Even counter intuitive, Self-Driving service is actually a very human intensive operation. It’s been a key scaling problem for every Self-Driving startup. Waymo has a smart way to solve it. Anyone still dares to operate Robotaxi service, psst Tesla. Better watch & learn.
Eye in the Sky
Imagine you have the chance to stop two suicide bombers who are about to wreak havoc. However, there’s a catch: saving many lives means sacrificing an innocent girl. To pull or not to pull the trigger — that’s the dilemma. What would you decide? This is the gripping story of the movie Eye in the Sky. It’s a thought-provoking film worth watching, and it got me thinking 🤔.
Prediction, Judgement & Execution
In the age of AI, you may get all the intelligent you need. You may have the state of the art AI to predict the possible outcomes with a 99% confidence level. But, at the end of the day, someone still needs to make the judgment call. The decision is particularly tough when the stakes are high and time is running out.
Let’s say your judgment is nearly perfect, also at 99%. Then, someone else can execute the decision almost flawlessly, again at 99%. Now, you have a 97% (=99%*99%*99%) chance of “killing an innocent girl” to save many more lives from suicide bombings. Otherwise, you might miss the window of opportunity and lose many lives, likely children included. What do you do? 🤔
I can only hope someone is willing to take responsibility and make the right judgment call before it’s too late. I’m not comfortable delegating that to a machine just yet. We judge people on their decisions and actions all the time, and sometimes, we can hold them accountable when we’re lucky. But how can you “judge a machine”? 🤔
Solving Self-Driving’s “Trolley Problem
I’m pretty sure I’m a better-than-average driver. However, in my wife’s eyes, I’m not. She often reminds me not to get too close to the car in front or to steer back toward the middle of my lane 😅. Thanks to her training, I’ve started to believe “backseat drivers” might be part of the solution.
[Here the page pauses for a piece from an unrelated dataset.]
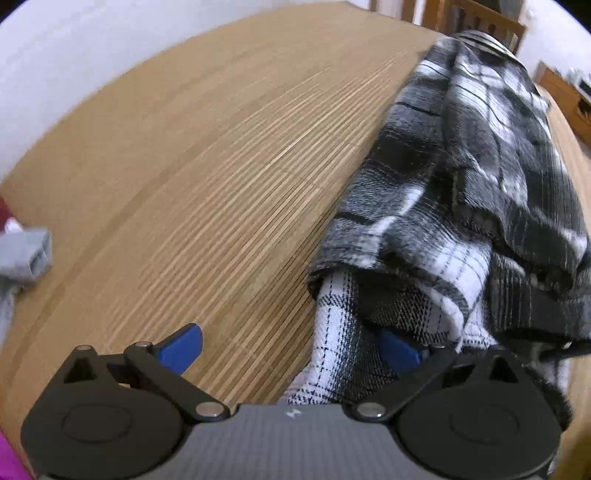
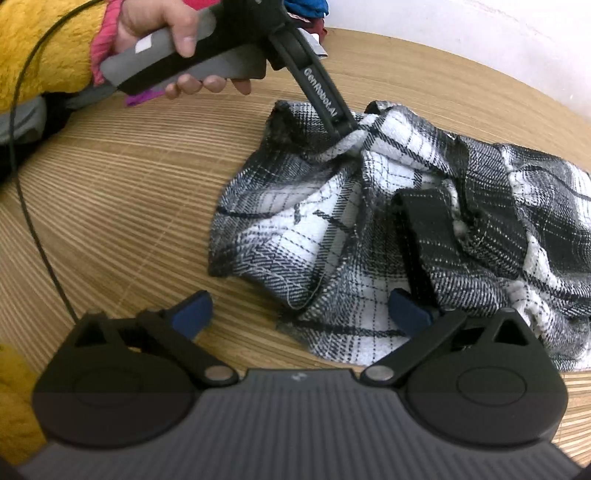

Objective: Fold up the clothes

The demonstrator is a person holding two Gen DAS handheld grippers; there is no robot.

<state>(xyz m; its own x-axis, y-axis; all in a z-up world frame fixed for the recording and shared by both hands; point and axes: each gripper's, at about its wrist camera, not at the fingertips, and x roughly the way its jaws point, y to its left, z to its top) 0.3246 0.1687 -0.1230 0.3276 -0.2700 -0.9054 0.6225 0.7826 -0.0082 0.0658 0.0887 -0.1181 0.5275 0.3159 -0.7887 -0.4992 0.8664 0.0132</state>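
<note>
A black-and-white plaid flannel garment (image 1: 461, 166) lies crumpled on the wooden table (image 1: 203, 166). My left gripper (image 1: 291, 345) stands open at its near end. A loose fold drapes over the right blue pad (image 1: 397, 350), while the left pad (image 1: 183, 347) hangs over bare wood. In the right wrist view the same garment (image 2: 369, 206) spreads rightward. My right gripper (image 2: 301, 310) is open with the garment's near hem lying between its fingers, unpinched. The left gripper (image 2: 347, 125) dips into the cloth's far edge.
A hand (image 2: 166, 22) in a fuzzy yellow sleeve (image 2: 44, 48) holds the left gripper's handle. A black cable (image 2: 29, 210) trails across the table (image 2: 110, 221). Other clothes (image 2: 306, 7) lie at the far edge. A grey object (image 1: 26, 254) sits left; chairs (image 1: 476, 18) stand beyond.
</note>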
There is no 100% safe self-driving system yet. And I bet, there will never be one anytime soon. The question is how an self-driving system handles the 0.001% corner cases. Psst! In 2022, OpenAI shared how Reinforcement Learning from Human Feedback (RLHF) can make ChatGPT “smarter” to follow the instruction better. So, how may RLHF help the self-driving trolley problem?
Waymo: Call Judge Judy
In 2016, Google got a patent for remote assistance for autonomous vehicles in low-confidence situations. Key innovations included confidence-based triggers for assistance, multi-modal requests for assistance, and a GUI for remote operation. The remote assistance could come from various sources, including a human operator, a passenger within the vehicle, or even a more powerful remote AI system.
Fast forward to 2024, and Waymo has shared how its fleet response system is implemented. When Waymo Drivers (self-driving car technology) encounter ambiguous situations on the road, they can reach out to a human fleet response agent for additional information to unblock new paths forward.
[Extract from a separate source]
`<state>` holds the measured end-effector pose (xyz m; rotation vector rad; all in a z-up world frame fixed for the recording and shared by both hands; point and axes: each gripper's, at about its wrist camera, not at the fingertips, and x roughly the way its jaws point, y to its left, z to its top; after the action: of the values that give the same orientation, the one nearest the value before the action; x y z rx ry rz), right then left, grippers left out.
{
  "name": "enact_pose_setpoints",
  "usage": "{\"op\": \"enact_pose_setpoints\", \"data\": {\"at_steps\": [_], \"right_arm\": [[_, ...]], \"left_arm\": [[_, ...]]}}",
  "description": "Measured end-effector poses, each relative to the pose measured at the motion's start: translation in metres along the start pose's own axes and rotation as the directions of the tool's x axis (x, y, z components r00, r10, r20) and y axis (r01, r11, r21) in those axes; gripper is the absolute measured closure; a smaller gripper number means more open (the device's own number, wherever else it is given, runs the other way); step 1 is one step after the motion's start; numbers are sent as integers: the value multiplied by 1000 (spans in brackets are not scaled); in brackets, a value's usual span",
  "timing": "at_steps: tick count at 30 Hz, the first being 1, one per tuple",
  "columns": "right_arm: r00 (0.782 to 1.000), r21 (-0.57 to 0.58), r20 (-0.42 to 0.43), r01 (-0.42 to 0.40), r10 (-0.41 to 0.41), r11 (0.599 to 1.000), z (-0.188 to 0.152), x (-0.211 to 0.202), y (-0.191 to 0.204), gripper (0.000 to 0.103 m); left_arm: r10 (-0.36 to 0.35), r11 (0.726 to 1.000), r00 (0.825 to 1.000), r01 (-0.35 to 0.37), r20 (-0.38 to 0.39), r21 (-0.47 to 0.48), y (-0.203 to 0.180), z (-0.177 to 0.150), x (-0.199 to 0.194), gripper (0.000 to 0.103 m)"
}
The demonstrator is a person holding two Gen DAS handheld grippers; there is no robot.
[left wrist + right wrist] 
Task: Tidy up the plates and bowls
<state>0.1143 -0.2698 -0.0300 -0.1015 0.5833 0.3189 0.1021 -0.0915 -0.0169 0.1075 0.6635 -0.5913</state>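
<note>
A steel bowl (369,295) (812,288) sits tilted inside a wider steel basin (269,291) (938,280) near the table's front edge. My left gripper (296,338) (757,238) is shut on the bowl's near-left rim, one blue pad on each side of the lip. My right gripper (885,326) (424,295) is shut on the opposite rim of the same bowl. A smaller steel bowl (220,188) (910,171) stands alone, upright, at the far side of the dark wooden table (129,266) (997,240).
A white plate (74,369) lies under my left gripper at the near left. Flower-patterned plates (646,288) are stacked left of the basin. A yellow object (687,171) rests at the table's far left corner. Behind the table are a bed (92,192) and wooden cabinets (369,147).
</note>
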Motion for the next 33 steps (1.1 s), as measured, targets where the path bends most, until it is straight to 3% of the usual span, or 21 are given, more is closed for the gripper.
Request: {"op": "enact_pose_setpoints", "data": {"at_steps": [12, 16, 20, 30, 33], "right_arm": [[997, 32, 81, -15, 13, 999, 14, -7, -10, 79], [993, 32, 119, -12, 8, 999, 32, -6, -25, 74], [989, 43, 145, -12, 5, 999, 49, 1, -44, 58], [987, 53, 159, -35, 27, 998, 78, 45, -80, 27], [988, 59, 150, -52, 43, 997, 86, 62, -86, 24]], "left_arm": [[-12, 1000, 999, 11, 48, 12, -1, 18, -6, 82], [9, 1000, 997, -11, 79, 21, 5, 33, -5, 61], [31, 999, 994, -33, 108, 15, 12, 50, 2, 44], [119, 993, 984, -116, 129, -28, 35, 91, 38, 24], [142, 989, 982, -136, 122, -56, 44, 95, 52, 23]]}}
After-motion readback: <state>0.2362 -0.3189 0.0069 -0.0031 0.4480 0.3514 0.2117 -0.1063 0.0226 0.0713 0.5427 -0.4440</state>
Highlights of Waymo’s Fleet Response:
- Waymo Drivers and human fleet response agents primarily communicate through questions and answers.
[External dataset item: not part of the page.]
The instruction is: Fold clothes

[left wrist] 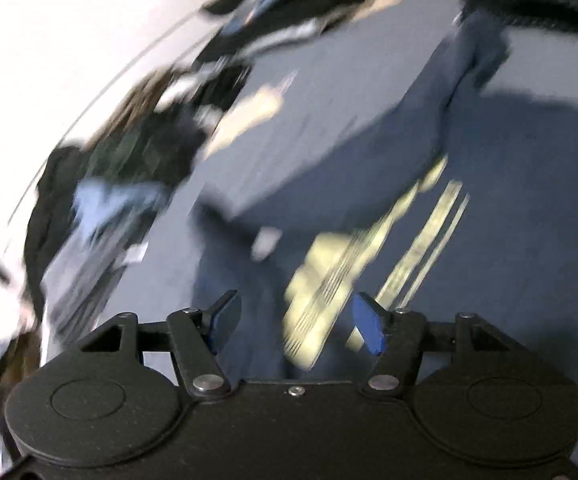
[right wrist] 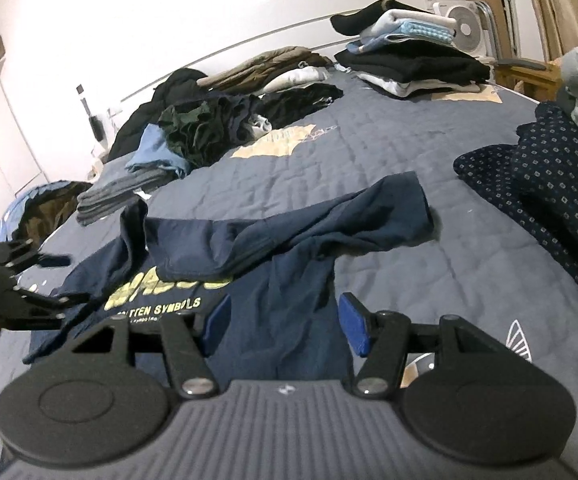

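Note:
A navy T-shirt (right wrist: 281,240) with yellow print lies partly folded on the blue quilted bed (right wrist: 389,148), one sleeve stretched to the right. My right gripper (right wrist: 285,326) is open just above the shirt's lower part and holds nothing. My left gripper (left wrist: 297,326) is open over the yellow print of the shirt (left wrist: 329,184); its view is blurred by motion. The left gripper also shows in the right wrist view (right wrist: 55,280) at the left edge, open beside the shirt's left side.
A stack of folded clothes (right wrist: 409,60) stands at the far right of the bed. A heap of unfolded dark clothes (right wrist: 217,120) lies at the far left, with folded grey items (right wrist: 109,196) nearer. A dotted navy garment (right wrist: 549,196) lies at the right.

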`<act>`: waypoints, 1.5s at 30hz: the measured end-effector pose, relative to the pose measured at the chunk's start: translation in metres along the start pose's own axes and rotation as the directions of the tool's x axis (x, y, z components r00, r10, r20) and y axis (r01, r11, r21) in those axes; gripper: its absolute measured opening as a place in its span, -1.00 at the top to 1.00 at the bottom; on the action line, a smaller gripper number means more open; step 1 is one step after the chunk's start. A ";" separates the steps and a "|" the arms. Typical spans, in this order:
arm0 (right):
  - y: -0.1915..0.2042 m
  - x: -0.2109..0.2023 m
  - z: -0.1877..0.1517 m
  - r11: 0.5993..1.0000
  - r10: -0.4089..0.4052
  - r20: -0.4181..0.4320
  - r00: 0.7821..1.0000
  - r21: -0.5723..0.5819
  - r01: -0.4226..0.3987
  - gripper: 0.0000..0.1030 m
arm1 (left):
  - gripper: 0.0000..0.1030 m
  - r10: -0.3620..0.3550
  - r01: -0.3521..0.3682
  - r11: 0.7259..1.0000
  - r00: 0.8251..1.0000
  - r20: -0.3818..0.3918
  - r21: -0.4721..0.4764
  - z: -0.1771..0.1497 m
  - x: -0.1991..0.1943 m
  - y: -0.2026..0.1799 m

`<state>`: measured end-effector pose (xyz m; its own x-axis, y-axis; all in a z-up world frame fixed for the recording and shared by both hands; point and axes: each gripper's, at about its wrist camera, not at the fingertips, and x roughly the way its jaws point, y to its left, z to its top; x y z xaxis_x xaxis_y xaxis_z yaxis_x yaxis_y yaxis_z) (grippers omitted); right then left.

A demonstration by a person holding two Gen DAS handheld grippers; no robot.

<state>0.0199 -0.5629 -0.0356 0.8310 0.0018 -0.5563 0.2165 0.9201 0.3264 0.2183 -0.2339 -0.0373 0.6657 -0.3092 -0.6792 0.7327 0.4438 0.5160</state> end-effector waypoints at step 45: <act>0.026 0.014 -0.012 0.998 0.040 -0.050 0.998 -0.054 -0.043 -0.14 | -0.11 0.037 -0.039 0.999 0.980 0.193 0.004 0.030 0.000 -0.032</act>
<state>0.0309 -0.5345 -0.0446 0.8123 0.0584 -0.5803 0.1525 0.9391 0.3080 0.1985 -0.2732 -0.0382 0.7073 -0.4492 -0.5458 0.7069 0.4519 0.5442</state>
- The fleet response tool provides real-time insights into a 3D scene where a Waymo vehicle is operating. The human agent can add new route guidance to help the Waymo Driver navigate a new path.
- The human agent can assist the Waymo Driver by providing additional context as it navigates scenarios involving active emergency vehicles.
Advantages of Waymo’s Fleet Response:
- Learning from Human Creativity: Waymo Drivers can learn from human agents’ creative solutions, making all Waymo Drivers smarter over time.
- Significant Cost Reduction: The system significantly reduces operational costs because each human agent can support multiple self-driving vehicles simultaneously. In contrast, Robotaxi operators that rely on human drivers to take over remotely cannot scale up efficiently and struggle to compete.